**Directions for this task**
The whole of the data is to be duplicated precisely.

**Stored data**
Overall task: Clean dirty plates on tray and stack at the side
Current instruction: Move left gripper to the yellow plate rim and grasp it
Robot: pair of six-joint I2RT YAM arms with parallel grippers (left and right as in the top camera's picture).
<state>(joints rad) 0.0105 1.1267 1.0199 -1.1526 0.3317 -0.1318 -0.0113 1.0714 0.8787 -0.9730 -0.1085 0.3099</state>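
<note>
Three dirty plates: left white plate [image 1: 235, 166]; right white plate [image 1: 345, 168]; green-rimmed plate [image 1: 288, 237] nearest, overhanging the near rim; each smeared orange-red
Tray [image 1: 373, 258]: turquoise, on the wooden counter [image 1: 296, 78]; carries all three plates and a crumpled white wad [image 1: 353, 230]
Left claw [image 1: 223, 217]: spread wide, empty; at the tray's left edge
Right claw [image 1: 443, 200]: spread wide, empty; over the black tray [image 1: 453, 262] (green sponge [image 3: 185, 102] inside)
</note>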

**Exercise response**
Overall task: Clean dirty plates on tray and stack at the side
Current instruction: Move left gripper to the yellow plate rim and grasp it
Robot: pair of six-joint I2RT YAM arms with parallel grippers (left and right as in the top camera's picture).
<state>(joints rad) 0.0105 1.1267 1.0199 -1.1526 0.3317 -0.1318 -0.0113 1.0714 0.8787 -0.9730 -0.1085 0.3099</state>
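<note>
Three dirty plates: left white plate [image 1: 235, 166]; right white plate [image 1: 345, 168]; green-rimmed plate [image 1: 288, 237] nearest, overhanging the near rim; each smeared orange-red
Tray [image 1: 373, 258]: turquoise, on the wooden counter [image 1: 296, 78]; carries all three plates and a crumpled white wad [image 1: 353, 230]
Left claw [image 1: 223, 217]: spread wide, empty; at the tray's left edge
Right claw [image 1: 443, 200]: spread wide, empty; over the black tray [image 1: 453, 262] (green sponge [image 3: 185, 102] inside)
</note>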

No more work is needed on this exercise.